[[ Given information open ]]

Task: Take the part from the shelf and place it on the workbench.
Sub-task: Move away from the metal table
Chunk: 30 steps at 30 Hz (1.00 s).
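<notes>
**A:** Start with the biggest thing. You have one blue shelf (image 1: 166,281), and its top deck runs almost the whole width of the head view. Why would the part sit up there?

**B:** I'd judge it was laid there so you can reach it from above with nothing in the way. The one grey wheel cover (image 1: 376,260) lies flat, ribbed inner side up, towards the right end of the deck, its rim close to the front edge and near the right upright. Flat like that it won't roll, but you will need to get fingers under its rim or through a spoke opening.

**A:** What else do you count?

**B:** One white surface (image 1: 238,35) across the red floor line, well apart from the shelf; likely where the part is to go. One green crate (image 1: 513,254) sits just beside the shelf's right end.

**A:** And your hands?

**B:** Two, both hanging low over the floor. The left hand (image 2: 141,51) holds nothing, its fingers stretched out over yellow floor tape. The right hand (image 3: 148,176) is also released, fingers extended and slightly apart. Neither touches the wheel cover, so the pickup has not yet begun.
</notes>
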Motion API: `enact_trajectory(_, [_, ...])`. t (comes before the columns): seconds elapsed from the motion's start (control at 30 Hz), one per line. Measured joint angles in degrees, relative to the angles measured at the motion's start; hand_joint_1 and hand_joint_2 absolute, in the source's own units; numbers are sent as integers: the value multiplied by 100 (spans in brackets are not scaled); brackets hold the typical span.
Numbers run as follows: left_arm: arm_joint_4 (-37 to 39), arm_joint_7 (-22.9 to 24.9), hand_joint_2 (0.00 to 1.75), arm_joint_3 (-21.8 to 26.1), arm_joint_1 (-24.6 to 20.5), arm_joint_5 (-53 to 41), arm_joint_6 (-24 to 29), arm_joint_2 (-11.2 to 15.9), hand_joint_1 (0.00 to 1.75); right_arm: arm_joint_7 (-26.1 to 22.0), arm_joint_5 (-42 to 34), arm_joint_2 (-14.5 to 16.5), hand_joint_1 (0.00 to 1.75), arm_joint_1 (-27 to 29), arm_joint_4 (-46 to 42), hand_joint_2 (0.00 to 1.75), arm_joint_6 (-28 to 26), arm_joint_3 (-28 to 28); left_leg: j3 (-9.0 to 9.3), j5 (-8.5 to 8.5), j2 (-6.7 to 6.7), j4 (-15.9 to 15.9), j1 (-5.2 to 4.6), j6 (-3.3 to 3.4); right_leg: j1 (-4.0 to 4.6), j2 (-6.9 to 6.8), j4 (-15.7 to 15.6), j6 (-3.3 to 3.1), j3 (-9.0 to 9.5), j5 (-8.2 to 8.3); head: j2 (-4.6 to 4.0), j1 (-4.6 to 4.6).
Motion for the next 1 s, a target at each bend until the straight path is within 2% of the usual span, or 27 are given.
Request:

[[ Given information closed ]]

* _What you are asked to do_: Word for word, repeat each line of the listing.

* _Written response_:
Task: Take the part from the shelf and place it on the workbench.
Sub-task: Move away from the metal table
Chunk: 30 steps at 30 Hz (1.00 s).
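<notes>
**A:** Start with the biggest thing. You have one blue shelf (image 1: 166,281), and its top deck runs almost the whole width of the head view. Why would the part sit up there?

**B:** I'd judge it was laid there so you can reach it from above with nothing in the way. The one grey wheel cover (image 1: 376,260) lies flat, ribbed inner side up, towards the right end of the deck, its rim close to the front edge and near the right upright. Flat like that it won't roll, but you will need to get fingers under its rim or through a spoke opening.

**A:** What else do you count?

**B:** One white surface (image 1: 238,35) across the red floor line, well apart from the shelf; likely where the part is to go. One green crate (image 1: 513,254) sits just beside the shelf's right end.

**A:** And your hands?

**B:** Two, both hanging low over the floor. The left hand (image 2: 141,51) holds nothing, its fingers stretched out over yellow floor tape. The right hand (image 3: 148,176) is also released, fingers extended and slightly apart. Neither touches the wheel cover, so the pickup has not yet begun.
</notes>
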Motion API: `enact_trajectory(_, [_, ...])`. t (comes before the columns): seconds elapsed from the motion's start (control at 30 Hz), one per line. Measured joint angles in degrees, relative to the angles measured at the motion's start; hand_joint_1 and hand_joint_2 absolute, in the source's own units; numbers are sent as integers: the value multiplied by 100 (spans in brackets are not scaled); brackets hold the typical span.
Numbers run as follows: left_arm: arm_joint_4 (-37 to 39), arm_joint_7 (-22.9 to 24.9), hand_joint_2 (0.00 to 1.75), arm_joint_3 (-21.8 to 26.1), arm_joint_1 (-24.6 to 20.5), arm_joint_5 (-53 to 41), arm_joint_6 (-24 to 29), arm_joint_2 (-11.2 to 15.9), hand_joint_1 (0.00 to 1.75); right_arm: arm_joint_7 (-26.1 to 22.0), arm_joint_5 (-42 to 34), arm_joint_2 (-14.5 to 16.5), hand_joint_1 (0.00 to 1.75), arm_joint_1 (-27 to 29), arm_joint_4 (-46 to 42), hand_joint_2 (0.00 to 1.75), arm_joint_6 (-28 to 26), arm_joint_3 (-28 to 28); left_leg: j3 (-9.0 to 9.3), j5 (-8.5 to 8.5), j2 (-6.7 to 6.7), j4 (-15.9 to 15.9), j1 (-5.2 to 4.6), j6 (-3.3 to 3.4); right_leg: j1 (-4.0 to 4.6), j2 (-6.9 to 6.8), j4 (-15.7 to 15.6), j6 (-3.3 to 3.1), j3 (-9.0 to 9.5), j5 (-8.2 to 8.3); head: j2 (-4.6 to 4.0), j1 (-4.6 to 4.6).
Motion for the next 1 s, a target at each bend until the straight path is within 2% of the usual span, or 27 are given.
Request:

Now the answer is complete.